Many of the articles that I’ve found are not necessarily connected to my larger research goals. For example, in the article I focused on last week, I learned about the policing of houseless populations. However, that article was written in 2016 and references data based between 2014-2016. It does not necessarily track larger historical or structural forces that have led to houselessness. In other words, that article established my interest in housing issues and policing but is insufficient in itself. 

The phenomena I want to study are different across neighborhoods and time. My interest in structural and historical forces is so expansive but many sources are place and time specific. One article I read this week was about gentrification in the Latinx majority Mission District during the internet boom between 1998-2001. While this article is expansive in the voices it takes into account, it is specific to the Mission District and I’m interested in studying San Francisco more broadly. This article places the various issues faced by Mission District residents as part of a larger process of gentrification. 

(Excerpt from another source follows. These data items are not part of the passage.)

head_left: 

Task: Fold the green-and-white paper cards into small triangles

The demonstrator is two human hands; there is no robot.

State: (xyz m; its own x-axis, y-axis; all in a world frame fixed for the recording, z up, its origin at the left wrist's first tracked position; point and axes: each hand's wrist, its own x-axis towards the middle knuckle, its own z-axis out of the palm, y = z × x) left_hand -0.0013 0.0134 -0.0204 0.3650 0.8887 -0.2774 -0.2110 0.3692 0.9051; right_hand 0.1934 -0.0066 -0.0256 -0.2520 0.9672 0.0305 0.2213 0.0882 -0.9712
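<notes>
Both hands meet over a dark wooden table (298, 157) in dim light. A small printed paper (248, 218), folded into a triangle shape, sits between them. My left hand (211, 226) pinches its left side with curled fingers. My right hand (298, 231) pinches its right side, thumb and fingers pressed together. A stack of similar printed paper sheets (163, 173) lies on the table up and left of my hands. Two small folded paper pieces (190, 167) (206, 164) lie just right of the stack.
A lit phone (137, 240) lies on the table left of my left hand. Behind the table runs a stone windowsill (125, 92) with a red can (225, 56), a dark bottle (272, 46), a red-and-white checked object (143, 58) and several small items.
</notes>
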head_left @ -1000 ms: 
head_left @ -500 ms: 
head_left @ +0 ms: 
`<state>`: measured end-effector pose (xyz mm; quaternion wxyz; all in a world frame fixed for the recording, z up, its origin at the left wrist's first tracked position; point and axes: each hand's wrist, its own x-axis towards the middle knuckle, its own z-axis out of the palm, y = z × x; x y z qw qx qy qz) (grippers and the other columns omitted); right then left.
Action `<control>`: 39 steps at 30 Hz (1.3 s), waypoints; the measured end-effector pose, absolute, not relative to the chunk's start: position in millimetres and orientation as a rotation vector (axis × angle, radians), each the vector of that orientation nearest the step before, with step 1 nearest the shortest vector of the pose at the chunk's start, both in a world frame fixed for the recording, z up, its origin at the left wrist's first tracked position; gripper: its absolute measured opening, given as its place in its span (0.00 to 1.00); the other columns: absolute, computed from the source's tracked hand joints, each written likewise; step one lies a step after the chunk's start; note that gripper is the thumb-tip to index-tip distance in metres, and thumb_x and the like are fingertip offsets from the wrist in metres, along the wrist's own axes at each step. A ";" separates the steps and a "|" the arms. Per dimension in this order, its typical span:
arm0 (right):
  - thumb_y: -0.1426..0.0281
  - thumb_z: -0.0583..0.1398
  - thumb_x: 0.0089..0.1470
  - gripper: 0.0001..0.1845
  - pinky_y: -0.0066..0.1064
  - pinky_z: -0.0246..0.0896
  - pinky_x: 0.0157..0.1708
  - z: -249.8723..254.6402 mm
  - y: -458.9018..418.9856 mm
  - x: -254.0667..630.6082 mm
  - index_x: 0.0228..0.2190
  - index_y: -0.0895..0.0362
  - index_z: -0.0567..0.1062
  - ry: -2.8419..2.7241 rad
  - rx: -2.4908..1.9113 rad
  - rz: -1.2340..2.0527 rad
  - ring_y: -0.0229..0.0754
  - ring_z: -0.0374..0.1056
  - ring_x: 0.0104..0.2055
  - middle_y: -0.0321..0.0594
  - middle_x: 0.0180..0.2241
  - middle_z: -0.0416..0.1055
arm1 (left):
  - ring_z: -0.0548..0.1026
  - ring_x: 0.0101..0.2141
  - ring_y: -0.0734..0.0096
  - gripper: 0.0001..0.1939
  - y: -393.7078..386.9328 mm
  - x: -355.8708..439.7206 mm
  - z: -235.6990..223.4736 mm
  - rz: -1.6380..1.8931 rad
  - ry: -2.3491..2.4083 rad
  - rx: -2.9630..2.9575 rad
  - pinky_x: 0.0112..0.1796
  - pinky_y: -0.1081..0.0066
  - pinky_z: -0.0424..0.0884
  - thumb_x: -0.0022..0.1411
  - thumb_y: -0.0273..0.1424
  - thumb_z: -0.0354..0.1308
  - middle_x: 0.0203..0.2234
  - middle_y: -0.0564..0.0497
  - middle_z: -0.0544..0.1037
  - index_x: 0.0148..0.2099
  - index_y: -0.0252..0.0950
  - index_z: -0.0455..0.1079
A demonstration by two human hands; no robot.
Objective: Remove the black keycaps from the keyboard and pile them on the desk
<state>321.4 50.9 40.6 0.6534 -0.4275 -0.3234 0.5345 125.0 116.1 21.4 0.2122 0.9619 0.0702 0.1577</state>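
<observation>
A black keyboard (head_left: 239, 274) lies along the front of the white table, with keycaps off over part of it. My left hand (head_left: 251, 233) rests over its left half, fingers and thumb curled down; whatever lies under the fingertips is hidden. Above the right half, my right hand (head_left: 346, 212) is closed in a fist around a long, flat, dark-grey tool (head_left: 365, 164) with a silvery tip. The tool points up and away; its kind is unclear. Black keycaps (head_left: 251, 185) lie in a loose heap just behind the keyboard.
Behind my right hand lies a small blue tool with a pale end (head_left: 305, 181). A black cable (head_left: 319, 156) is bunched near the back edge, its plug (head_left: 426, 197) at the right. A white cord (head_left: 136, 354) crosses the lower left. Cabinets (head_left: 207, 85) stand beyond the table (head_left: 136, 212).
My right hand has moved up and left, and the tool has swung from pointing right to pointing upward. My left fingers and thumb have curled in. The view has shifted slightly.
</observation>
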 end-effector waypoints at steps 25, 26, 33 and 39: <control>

After this week’s research, I have re-examined my intentions with my research project. In all honesty, my interest for San Francisco is personal and I want to study San Francisco’s issues in order to combat them. Influenced by my experience organizing, I have found that academia is overly complicated and inaccessible, oftentimes unproductive in any radical way. I want to link various issues surrounding housing, policing, and lack of/ privatization of resources to structural/ historical processes. It would be impossible for me to make any generalizations that take all structural/ historical processes into account. Deciding the relevance of issues, events, actors in my narrative will be linked to the concepts/ processes of gentrification and privatization. Finding a balance in which my information and analysis is straightforward and simple but also nuanced is the end goal. 

I will define relevant concepts like “gentrification” in my project as a broader process that is inextricably linked to capitalism and white supremacy. Each issue will be tied back to gentrification (and capitalism) while hoping to take into account the lived experiences of people found in my sources. 

I picture my final project as a sort of extensive pamphlet about issues and gentrification in the city. I won’t explore possible solutions because radical and effective solutions are difficult to asses without first hand knowledge of collective/ organizational power in SF.